Aug 21, 2007 17:55
Last weekend, I went on a retreat for the leaders in my church. We did some study and practice of Contemplative Prayer and Lectio Divina. Those are some pretty fancy words, but don't let them scare you off. Lectio Divina is the "spiritual reading of scripture." It's not reading for information or a good story. It's reading scripture to meet Jesus and see what he would have pointed out to you. Contemplative prayer is sort of what you experience around it. It's the prayer of our heart. It's simply resting IN his presence.
If this helps, I'm reading a book right now called "Contemplative Youth Ministry" (all of this by chance). Here's the defintion of contemplative prayer that I read last night...
We come to Scripture as if it were a meeting place, a secret rendezvous where we hope to spend some time with the One who loves us. - Mark Yaconelli, Contemplative Youth Ministry
For some of you, I'm sure you're thinking that this is all a bit over your head or just sounds really weird. I'm not going to take the time to explain anymore on it (if you'd like, you can message me though). Instead, I'd like to tell you a little bit about my own experiences in it...
Since the retreat I've been practicing this method of prayer every day. This morning I found myself in the first chapter of John, verses 29 through 42. It's not a passage that I had really paid a lot of attention to. It always seemed to me like the less interesting story of how Jesus gathered his disciples, but when choosing to read a passage "spiritually" and contemplating over it, you discover that Jesus highlights all sorts of things that you would have never noticed if you had just read it as you normally would have.
The part that I felt God was pointing out to me were verses 35 and 36. It's a pretty simple passage "The next day John was there again with two of his disciples. As he saw Jesus pass by he said "Look! The Lamb of God!" He had done something very similar the day before.

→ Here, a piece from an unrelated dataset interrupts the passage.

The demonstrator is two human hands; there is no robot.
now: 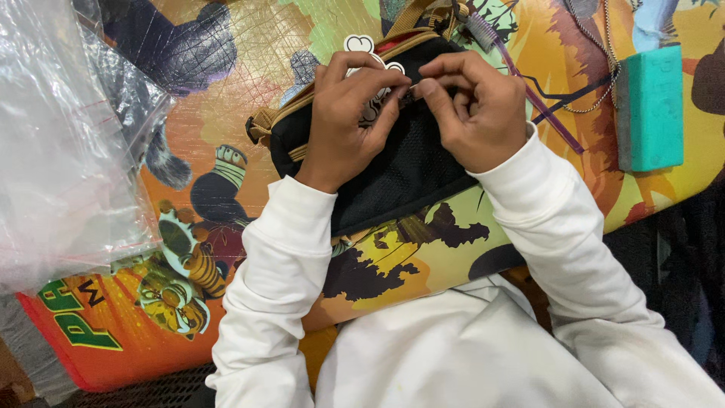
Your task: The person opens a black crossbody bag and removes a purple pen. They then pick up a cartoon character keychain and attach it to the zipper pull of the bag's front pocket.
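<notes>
Bright, even light from above, colours vivid, shadows soft & short under the hands. White glare on the clear plastic bags (60,143) at left; that corner's a bit soft. Centre sharp, no motion blur, dim at bottom-right edge.

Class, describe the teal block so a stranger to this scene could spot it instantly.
Start at the bright cartoon-printed board that fills the view. Go to its far right edge, beyond the black pouch under both hands. The teal block stands there, the only plain, solid-coloured rectangle, beside a beaded chain.
</notes>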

John was the man who baptized Jesus. He very well could have asked Him where he was staying so that he could introduce his disciples to the man he had been speaking of, but didn['t. Instead when Jesus just happened to be passing by, he chose to point Jesus out to them. He was just passing by. He didn't walk up to John. He didn't wave. He didn't draw attention to Himself. He was simply passing by. He was present to John... and John noticed and pointed Him out so that others could see Him.
It's easy to toss the Bible in front of someone and say "There. There's Jesus." In actuality, how much good does that do? So many people today consider the Bible to be a book of stories that have no bearing on today's culture, so how about pointing Jesus out to them in their every day life?
He's everywhere after all. He's always present to you. You just have to become present to Him.